Rasboras – The Perfect Community Fish

Rasboras the perfect community fish, are a genus of a small group of minnow type fish that belong to the Cyprinidae (carp) family.  They are found in parts of Southeast Asia; Singapore, Sumatra, Malaysia, and South Thailand as well as parts of Africa.

Currently the genus Rasbora contains over 83 recognized species which are listed below.

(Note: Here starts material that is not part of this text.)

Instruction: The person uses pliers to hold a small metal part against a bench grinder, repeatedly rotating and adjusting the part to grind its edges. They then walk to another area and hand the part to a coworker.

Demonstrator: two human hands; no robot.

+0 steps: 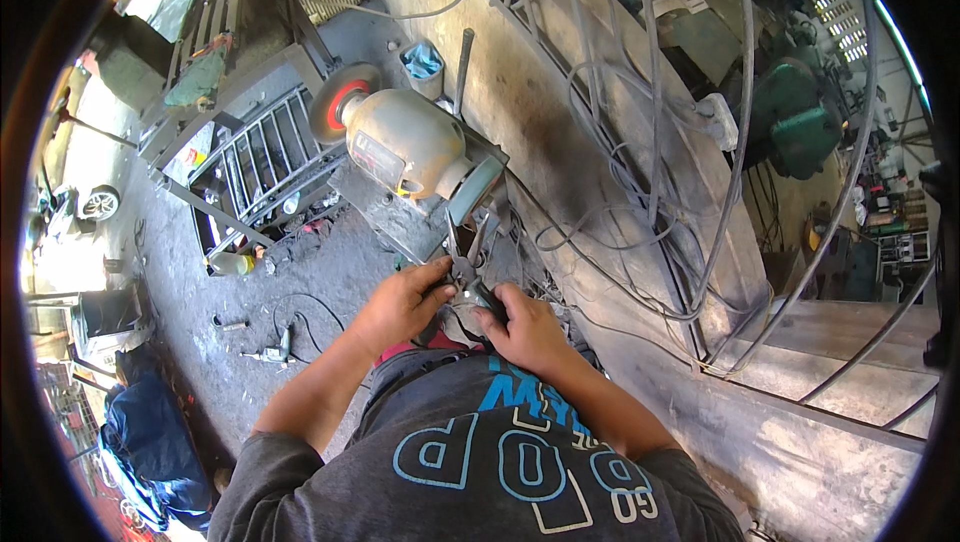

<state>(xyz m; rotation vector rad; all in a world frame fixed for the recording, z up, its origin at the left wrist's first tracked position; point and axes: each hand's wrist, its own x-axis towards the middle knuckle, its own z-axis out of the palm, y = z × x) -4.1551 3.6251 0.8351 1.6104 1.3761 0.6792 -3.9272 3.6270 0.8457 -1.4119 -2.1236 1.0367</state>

Tropical fish from genera such as Boraras, Microrasbora, and Trigonostigma are commonly called rasboras by tropical fish keeping enthsiasts, but are not members of the Rasbora genus.   The genera Boraras and Trignonstigma were split from Rasbora leaving the genus Rasbora (found in Southeast Asia and Africa) the largest.

Most rasboras are small, under 4 inches long, and several of the species are commonly kept in community aquariums.

In many ways rasboras are the perfect community fish.  They are peaceful, elegant looking, active, easy to maintain and easy to breed.  Many species are beautiful but underrated and often overlooked by tropical fish keeping enthusiasts.

Rasboras typically inhabit streams and slow moving waterways in peat swamp forests which characteristically have low mineral content and high concentrations of humic acids. The water logged forest soil retards the complete decay of leaf litter with results in the formation of the peat. The resulting “black water” is created as the peat leaches humic acids and related compounds into the water.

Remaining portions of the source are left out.